Ahora tuve que cortarle un trozo de uña con hongos debajo de los ojos, con una herramienta imposible

Julien Althuisius10 de noviembre de 202213:11

Llevaba un tiempo sufriendo de hongos en las uñas (sí, lo siento) y pedí cita con el médico. La rotación en mi práctica general es bastante grande y, a menudo, no está claro de antemano qué médico o interno verá. Por lo general, es una mujer, lo cual, por supuesto, está totalmente bien y es normal. Pero si por ejemplo (y esto es puramente hipotético) tienes que mirarte el ano y sentirte las bolas, prefiero que lo haga un hombre. No porque crea que una mujer puede hacer eso menos bien, sino porque soy vanidoso y avergonzado. Entonces, para mis uñas sucias y feas con hongos, puse mis esperanzas en el mismo tipo que en ese momento (bueno, no era hipotético) miró mi ano y luego tocó mis bolas. Ese hombre no estaba allí.

Una mujer muy guapa de unos 28 años con cabello rubio dorado, pestañas largas como agujas de pino y aretes de oro en las orejas. Llevaba un cárdigan beige, jeans color crema y parecía alguien que me pasaría por cualquier otra circunstancia. Primero me sacó sangre para comprobar mis valores hepáticos. Necesitando que ella supiera que era un tipo heroico, reprimí el impulso de apartar la mirada y me obligué a seguir mirando cómo el tubo se llenaba lentamente con mi sangre. Luego volvió a su escritorio. «¿Tienes un trozo de uña contigo?»

No lo hice, porque estaba bajo la suposición de que sería tomado en el acto (por el médico masculino de la bola del ano). Me dio una caja de plástico y unas tijeras enormes, de esas que están torcidas, con las que se cortan los vendajes. Ahora tuve que cortarle un trozo de uña con hongos debajo de los ojos, con una herramienta imposible. Después de algunos intentos, le cogí el truco. Corté y el trozo de uña voló por los aires, silencioso e invisible. Se me cortó el aliento. Si el clavo la golpeaba, no tendría más remedio que moverme o hacerla desaparecer. Pero ella trabajó sin ser molestada y el clavo aterrizó donde no podía verlo y donde todavía está.

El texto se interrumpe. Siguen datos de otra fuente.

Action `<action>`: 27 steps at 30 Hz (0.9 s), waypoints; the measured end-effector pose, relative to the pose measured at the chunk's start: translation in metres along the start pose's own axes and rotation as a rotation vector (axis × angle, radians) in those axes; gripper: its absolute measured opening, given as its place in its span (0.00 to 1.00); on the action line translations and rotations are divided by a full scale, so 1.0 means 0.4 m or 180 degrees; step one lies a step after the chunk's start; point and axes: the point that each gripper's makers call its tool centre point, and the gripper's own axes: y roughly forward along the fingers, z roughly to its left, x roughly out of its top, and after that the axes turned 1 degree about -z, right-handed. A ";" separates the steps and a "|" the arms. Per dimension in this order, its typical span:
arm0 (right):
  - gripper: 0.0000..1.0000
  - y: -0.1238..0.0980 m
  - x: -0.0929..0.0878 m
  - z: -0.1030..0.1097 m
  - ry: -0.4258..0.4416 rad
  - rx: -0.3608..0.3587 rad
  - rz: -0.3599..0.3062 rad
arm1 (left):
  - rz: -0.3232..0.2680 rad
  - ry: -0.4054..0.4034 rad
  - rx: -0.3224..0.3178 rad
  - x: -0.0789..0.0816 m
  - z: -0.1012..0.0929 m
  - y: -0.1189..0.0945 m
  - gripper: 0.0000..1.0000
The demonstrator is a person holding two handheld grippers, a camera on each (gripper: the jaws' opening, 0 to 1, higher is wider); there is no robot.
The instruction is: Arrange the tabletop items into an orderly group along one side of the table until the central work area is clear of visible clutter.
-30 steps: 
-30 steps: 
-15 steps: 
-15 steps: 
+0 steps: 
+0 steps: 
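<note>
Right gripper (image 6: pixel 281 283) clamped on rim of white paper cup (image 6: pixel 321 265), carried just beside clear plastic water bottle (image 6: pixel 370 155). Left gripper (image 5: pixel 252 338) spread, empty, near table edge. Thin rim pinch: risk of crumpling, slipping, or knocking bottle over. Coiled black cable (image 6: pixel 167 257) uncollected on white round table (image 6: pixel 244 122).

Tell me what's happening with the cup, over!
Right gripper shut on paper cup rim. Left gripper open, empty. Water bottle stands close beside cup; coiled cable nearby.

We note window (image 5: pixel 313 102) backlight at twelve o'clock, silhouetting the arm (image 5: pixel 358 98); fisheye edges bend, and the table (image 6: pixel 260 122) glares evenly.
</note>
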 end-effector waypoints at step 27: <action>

Puse la tijera en otro clavo, corté un trozo pequeño, lo puse en el recipiente de plástico y atornillé la tapa. Cuando quise poner el bol sobre la mesa se me cayó de las manos. «Dios mío», bromeó, al escuchar el ruido del plástico en el suelo, «clavado en el suelo». Ella debería haberlo sabido. Rápidamente me puse los calcetines y los zapatos de nuevo. Luego nos despedimos. Ese día pensé en ella unas cuantas veces más y supe que definitivamente no era al revés.